Sie sollen Waldbiwaks zur Waffenausbildung veranstaltet haben: Die Polizei hat gegen eine rechtsextreme Gruppe in Niedersachsen und Thüringen eine Razzia durchgeführt. An dem Einsatz war auch die Spezialeinheit GSG 9 beteiligt.
Razzia im thüringischen Haselbach

Razzia im thüringischen Haselbach

Foto: Stefan Thomas/ dpa

Die Polizei ist mit einer Razzia gegen die rechtsextreme Szene in Thüringen und Niedersachsen vorgegangen. Das teilte das Landeskriminalamt (LKA) in Erfurt mit. Ein Beschuldigter wurde festgenommen. Er habe sich der Durchsuchung widersetzt und Polizisten attackiert, teilte die Staatsanwaltschaft mit. Gegen ihn solle Haftbefehl beantragt werden.

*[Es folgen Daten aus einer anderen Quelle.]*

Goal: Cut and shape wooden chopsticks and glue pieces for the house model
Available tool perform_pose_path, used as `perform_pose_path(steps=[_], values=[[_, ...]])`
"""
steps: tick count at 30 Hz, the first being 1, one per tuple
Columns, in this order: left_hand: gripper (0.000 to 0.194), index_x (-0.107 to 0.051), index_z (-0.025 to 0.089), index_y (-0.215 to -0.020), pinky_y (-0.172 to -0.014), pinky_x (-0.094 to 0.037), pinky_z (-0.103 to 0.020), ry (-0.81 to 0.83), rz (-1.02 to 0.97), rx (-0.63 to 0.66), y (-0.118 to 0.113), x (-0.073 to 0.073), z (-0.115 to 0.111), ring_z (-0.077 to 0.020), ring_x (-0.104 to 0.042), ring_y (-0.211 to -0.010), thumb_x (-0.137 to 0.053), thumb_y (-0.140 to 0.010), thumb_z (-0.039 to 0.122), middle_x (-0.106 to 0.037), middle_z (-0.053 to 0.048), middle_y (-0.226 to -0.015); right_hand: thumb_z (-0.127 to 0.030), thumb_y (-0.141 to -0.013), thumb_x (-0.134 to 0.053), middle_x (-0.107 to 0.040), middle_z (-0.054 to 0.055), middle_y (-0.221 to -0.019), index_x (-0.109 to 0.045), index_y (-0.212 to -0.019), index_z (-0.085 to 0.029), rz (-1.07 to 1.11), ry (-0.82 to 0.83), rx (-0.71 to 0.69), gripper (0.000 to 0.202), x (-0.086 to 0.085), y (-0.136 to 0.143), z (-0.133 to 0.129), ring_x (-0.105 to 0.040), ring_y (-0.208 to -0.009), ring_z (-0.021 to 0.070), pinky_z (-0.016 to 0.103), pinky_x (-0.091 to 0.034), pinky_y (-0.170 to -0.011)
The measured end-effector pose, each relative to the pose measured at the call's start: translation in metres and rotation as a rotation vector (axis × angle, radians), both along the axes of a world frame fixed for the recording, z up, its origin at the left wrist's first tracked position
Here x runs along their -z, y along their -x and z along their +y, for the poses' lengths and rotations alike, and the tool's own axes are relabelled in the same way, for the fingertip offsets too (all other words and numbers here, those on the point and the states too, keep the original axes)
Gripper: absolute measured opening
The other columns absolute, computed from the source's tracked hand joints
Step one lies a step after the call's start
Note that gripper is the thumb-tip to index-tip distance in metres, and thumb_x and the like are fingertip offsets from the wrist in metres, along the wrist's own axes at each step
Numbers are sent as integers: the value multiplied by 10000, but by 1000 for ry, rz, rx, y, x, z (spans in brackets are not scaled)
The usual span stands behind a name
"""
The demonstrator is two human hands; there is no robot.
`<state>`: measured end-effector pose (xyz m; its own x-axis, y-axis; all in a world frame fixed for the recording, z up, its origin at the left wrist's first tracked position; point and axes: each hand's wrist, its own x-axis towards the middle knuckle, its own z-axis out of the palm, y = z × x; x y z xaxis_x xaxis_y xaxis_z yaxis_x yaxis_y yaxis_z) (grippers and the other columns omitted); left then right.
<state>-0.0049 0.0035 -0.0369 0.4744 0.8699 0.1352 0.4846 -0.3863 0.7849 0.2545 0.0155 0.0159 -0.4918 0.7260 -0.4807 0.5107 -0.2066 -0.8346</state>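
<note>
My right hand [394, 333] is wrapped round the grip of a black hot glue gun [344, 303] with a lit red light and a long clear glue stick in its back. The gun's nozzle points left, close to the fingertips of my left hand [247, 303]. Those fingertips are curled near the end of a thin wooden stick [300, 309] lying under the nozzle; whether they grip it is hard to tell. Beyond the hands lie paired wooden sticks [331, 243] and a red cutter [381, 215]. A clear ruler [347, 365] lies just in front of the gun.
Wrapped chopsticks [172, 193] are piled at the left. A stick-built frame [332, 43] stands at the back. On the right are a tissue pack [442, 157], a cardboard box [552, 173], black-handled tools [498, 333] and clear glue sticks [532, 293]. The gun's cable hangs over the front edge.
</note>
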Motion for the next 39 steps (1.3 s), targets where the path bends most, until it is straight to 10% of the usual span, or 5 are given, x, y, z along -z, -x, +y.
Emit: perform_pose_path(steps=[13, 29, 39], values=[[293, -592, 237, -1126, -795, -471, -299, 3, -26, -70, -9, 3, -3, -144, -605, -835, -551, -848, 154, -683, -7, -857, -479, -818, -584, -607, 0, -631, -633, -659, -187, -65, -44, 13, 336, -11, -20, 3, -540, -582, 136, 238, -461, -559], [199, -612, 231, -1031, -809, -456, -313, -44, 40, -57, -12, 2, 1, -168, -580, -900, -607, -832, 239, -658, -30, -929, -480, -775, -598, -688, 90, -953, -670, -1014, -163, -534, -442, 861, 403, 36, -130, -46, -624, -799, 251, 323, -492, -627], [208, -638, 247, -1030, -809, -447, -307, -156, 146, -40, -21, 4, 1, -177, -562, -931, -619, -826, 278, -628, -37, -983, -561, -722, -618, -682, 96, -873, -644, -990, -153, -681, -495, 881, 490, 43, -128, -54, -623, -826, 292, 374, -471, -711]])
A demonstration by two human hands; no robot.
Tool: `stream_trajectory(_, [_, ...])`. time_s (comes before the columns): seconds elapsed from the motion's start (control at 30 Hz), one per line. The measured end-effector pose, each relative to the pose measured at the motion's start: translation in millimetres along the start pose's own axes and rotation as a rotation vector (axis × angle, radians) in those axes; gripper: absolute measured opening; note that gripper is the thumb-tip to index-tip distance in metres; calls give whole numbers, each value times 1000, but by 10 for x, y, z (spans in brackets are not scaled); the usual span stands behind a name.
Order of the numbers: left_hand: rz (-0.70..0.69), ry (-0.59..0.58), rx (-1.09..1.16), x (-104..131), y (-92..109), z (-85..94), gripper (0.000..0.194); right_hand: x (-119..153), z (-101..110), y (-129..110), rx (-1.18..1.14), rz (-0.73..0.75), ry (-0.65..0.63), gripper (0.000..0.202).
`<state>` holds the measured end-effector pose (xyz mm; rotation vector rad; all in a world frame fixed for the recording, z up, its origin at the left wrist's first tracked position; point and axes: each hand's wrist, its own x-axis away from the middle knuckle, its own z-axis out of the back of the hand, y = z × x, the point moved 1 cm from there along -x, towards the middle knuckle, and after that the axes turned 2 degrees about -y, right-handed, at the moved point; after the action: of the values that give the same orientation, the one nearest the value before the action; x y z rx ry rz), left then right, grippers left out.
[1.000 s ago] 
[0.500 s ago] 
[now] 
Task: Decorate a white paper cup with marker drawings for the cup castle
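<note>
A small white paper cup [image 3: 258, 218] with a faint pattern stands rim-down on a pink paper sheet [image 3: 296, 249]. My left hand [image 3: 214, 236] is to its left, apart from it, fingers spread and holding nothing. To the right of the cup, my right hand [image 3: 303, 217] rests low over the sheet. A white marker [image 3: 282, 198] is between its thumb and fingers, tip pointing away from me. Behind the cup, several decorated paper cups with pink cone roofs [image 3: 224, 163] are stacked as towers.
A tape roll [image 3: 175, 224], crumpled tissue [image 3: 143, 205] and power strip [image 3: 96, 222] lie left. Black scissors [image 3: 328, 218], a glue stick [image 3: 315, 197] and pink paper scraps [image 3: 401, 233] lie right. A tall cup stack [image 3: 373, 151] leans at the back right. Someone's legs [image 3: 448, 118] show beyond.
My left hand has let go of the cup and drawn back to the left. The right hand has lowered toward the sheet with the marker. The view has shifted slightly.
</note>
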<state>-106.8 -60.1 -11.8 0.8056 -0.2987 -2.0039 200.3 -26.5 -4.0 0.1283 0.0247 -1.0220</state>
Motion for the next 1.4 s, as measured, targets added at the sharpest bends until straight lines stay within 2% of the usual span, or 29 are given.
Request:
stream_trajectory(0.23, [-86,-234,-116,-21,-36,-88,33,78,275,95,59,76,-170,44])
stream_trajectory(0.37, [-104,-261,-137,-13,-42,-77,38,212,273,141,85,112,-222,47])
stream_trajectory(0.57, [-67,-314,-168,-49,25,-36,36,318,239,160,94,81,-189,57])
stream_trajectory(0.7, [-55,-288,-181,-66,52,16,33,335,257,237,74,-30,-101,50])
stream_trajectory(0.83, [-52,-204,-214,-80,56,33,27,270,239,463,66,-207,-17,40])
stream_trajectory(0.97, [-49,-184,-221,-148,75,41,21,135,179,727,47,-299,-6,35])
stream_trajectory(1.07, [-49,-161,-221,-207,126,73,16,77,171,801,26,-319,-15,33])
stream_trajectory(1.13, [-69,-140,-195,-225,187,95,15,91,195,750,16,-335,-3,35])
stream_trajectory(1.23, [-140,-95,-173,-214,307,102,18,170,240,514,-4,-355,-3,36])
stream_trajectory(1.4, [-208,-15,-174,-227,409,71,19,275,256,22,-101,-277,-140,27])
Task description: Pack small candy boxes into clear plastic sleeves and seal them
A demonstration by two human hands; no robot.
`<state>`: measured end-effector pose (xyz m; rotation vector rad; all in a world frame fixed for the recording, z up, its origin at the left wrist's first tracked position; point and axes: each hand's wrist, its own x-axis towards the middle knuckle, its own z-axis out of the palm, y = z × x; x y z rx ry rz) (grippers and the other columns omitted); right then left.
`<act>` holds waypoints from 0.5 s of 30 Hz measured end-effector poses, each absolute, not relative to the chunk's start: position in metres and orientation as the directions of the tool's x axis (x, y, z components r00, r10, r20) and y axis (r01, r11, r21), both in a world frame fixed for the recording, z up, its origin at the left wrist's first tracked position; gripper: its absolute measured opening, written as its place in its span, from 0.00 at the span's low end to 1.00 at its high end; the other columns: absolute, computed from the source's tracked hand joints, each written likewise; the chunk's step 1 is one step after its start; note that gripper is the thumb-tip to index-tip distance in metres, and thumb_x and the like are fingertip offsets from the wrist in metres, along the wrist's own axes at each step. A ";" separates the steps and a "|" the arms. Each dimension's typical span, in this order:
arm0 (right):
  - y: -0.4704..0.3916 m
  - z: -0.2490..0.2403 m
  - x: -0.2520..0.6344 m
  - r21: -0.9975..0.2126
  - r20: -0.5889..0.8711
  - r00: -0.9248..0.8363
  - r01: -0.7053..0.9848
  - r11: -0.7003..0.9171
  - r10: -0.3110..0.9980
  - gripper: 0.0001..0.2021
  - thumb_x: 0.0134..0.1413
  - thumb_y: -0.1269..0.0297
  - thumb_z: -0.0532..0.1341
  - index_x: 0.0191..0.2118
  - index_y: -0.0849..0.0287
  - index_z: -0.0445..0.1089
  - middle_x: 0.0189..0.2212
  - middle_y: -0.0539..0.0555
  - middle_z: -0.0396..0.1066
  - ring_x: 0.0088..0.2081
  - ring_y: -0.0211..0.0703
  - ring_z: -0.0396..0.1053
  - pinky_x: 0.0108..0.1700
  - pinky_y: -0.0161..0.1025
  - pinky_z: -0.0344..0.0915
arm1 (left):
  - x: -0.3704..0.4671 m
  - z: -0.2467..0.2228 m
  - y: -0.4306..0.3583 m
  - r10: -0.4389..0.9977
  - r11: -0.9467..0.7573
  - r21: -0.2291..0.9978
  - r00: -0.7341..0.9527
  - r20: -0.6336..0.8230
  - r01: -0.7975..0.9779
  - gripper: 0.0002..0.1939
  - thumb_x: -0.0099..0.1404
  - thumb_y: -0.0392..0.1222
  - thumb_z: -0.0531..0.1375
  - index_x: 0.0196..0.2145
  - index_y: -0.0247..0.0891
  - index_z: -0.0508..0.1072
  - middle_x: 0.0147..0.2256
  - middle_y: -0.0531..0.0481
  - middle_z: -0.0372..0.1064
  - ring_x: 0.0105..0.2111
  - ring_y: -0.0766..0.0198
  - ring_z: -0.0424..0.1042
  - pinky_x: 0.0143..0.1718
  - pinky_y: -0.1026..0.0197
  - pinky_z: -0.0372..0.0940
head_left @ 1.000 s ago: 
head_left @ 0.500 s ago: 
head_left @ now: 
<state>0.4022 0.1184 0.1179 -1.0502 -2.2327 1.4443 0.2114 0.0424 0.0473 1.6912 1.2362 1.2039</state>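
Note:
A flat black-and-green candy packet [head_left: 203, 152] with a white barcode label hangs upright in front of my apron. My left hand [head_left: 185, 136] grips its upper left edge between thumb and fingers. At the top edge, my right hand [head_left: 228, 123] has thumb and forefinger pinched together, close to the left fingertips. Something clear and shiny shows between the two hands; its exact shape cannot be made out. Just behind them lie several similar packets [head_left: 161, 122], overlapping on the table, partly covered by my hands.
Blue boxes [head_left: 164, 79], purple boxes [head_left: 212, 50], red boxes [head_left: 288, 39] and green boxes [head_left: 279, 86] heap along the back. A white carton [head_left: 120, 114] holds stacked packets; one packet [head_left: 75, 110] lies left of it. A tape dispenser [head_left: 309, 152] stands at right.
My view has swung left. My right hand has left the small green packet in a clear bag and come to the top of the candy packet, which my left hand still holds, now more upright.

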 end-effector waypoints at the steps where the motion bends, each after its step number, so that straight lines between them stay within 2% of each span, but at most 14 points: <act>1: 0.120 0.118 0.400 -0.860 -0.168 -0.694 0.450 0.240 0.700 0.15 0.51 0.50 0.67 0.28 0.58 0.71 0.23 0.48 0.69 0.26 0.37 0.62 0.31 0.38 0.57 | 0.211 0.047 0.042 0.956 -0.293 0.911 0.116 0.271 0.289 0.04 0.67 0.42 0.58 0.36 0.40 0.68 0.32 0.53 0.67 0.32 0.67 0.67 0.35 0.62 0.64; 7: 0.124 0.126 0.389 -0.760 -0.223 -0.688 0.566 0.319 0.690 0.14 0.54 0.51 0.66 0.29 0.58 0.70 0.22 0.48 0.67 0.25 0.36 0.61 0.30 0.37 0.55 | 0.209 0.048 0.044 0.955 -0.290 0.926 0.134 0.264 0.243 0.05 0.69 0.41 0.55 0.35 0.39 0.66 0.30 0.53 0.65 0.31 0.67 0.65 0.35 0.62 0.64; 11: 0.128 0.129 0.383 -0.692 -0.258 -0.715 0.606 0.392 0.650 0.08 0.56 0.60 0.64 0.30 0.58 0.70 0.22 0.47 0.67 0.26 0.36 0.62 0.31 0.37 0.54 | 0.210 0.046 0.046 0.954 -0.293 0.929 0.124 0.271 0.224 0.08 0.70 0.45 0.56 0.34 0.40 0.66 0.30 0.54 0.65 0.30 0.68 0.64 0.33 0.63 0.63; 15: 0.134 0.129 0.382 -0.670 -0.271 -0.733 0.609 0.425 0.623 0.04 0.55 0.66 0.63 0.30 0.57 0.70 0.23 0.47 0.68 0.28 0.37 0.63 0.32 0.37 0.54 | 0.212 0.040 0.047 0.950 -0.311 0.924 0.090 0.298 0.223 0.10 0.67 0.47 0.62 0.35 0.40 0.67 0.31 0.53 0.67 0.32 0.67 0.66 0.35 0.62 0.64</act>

Die Mitglieder der Gruppierung sollen unter anderem Waldbiwaks in Südthüringen veranstaltet oder daran teilgenommen haben. Diese seien eine Art Ausbildungscamp mit Waffen gewesen, teilte die Staatsanwaltschaft weiter mit. Durchsucht wurden 14 Immobilien - überwiegend Wohnräume - in Südthüringen, im Raum Erfurt und in Göttingen.

Es werde wegen der Bildung einer kriminellen Vereinigung gegen insgesamt 13 Beschuldigte ermittelt. Einige von ihnen sollen laut Erfurter LKA einer "international agierenden rechtsextremen Bewegung" zuzurechnen sein.

Deren Ziel sei, die Staats- und Gesellschaftsordnung in Deutschland und anderen europäischen Staaten abzuschaffen. Weitere Einzelheiten nannten die Ermittler bisher nicht.

An dem Einsatz am frühen Morgen waren auch Spezialeinheiten des Bundes - wie die GSG 9 - und der Länder Bayern, Baden-Württemberg, Berlin, Brandenburg, Hessen und Thüringen beteiligt.